REQUIREMENT: Given the listing below, write out exactly the lines starting with the line that has "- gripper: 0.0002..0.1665" and going on through the line that has "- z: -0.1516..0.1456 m", both kept.

RECORDS FOR THIS EXERCISE:
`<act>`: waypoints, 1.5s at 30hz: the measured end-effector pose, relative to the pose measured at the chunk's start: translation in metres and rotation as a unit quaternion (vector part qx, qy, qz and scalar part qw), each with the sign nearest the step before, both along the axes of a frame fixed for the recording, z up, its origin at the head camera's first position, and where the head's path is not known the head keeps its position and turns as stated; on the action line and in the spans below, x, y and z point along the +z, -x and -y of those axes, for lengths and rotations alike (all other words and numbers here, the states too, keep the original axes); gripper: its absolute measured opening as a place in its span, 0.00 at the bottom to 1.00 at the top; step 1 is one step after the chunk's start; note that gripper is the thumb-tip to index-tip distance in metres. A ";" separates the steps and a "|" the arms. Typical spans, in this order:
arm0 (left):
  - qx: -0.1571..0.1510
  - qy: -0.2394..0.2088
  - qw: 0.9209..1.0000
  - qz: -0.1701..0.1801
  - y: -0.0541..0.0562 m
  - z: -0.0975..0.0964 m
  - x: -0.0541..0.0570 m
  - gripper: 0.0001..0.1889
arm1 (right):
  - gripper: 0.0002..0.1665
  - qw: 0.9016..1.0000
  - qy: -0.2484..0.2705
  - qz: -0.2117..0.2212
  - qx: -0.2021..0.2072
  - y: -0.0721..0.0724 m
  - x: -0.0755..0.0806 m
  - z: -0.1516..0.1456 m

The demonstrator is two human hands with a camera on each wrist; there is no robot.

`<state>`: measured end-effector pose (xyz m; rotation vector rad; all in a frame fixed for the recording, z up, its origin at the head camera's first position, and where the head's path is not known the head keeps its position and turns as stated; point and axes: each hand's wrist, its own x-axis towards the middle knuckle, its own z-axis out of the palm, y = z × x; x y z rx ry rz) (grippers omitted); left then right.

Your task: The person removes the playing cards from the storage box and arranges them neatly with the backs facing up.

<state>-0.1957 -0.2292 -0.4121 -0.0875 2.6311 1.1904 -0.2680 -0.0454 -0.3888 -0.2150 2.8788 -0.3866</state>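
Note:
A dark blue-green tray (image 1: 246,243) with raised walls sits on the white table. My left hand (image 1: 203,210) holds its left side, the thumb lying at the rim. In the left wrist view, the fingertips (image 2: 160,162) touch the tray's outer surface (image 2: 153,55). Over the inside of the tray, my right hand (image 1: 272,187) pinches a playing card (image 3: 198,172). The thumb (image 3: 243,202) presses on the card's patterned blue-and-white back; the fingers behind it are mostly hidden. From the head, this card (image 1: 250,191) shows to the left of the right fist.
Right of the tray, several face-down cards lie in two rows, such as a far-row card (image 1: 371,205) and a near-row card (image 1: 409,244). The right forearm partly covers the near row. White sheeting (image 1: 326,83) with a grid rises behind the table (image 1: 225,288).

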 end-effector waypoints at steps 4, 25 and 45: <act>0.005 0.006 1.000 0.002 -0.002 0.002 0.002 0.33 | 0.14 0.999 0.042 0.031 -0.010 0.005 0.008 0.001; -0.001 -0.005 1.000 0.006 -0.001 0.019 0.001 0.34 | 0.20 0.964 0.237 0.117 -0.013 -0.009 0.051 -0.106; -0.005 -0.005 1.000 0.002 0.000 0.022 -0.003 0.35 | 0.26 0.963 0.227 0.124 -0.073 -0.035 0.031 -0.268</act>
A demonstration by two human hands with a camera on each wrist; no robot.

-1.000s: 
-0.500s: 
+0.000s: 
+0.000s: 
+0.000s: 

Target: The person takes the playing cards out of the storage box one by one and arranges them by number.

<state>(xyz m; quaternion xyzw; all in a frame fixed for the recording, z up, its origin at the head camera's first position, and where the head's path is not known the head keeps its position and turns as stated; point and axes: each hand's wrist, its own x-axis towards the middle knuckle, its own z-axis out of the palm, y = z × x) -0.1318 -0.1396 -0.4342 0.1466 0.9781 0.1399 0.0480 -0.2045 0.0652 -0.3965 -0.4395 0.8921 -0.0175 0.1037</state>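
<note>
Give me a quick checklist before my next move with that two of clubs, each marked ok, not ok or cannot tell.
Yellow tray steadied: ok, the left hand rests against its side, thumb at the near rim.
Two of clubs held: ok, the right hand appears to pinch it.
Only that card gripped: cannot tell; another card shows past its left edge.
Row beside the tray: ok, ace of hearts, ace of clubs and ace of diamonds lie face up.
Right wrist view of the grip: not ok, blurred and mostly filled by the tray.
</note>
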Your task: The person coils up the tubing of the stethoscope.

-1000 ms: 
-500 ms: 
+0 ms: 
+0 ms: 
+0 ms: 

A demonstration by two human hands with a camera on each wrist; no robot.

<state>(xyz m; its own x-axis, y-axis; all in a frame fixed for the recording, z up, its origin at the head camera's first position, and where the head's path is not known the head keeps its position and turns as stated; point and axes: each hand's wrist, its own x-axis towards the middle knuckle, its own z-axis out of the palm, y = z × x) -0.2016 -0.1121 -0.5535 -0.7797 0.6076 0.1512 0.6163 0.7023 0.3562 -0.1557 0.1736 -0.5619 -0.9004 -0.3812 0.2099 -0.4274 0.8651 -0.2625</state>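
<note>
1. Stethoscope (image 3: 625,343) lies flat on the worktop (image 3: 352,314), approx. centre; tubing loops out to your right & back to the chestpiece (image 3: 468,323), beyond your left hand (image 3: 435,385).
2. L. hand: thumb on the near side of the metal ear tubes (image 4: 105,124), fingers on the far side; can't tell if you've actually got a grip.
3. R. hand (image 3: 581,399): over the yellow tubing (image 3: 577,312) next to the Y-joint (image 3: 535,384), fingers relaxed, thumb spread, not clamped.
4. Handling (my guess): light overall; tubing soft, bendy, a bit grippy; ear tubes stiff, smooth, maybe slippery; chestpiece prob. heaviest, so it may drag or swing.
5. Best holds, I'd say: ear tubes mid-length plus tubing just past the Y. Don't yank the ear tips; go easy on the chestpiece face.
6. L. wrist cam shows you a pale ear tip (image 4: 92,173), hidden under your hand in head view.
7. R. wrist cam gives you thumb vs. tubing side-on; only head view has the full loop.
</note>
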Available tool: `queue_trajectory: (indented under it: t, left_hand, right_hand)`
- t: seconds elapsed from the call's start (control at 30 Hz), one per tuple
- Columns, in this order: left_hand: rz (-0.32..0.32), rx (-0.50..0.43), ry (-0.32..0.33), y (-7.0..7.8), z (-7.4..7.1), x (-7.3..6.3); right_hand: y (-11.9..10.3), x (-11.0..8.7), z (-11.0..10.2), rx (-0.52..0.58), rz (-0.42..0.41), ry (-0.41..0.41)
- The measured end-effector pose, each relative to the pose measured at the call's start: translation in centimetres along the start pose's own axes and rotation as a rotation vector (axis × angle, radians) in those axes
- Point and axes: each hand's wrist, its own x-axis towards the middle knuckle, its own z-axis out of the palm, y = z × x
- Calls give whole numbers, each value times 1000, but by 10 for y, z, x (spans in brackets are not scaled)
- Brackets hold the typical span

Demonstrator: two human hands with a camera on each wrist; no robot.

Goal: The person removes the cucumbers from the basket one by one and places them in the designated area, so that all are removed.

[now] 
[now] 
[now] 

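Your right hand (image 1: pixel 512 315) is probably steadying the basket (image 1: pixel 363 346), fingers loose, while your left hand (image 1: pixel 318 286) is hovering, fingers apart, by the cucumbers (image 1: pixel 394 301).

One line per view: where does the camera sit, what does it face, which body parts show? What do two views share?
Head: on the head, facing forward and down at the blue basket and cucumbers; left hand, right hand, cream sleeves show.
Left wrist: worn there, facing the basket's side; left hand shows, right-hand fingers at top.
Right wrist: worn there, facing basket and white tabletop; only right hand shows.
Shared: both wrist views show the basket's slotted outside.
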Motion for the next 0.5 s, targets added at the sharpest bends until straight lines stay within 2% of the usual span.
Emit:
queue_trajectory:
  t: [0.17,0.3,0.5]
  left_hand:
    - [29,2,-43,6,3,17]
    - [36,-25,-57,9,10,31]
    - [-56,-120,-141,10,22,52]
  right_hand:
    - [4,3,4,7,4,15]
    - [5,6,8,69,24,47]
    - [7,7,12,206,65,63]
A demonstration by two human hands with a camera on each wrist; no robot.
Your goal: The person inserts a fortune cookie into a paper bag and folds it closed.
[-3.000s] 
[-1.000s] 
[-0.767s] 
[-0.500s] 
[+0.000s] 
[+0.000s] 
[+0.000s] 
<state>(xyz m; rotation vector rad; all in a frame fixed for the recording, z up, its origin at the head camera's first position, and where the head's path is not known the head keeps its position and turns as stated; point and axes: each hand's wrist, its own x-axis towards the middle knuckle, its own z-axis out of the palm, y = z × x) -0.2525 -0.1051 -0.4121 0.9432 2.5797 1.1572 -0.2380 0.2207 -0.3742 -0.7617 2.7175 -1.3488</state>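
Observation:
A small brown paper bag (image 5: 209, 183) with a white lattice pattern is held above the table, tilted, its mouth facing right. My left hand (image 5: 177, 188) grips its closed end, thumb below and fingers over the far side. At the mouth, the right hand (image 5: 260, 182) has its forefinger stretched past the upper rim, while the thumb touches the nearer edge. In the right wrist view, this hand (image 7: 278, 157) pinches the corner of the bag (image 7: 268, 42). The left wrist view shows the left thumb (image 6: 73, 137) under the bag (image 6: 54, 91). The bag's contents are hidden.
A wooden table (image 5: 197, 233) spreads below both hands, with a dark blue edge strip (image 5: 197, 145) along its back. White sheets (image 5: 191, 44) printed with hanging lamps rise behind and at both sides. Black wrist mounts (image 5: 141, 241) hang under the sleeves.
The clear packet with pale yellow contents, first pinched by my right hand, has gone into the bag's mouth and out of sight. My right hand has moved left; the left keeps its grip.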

EXERCISE ANSWER:
  - gripper: 0.0002..0.1665
  - qw: 0.9016..1.0000
  - qy: -0.2484..0.2705
  - qz: -0.2117..0.2212
  - qx: -0.2021..0.2072
  - y: -0.0721..0.0724 m
  - x: -0.0755..0.0806 m
  - z: -0.1516..0.1456 m

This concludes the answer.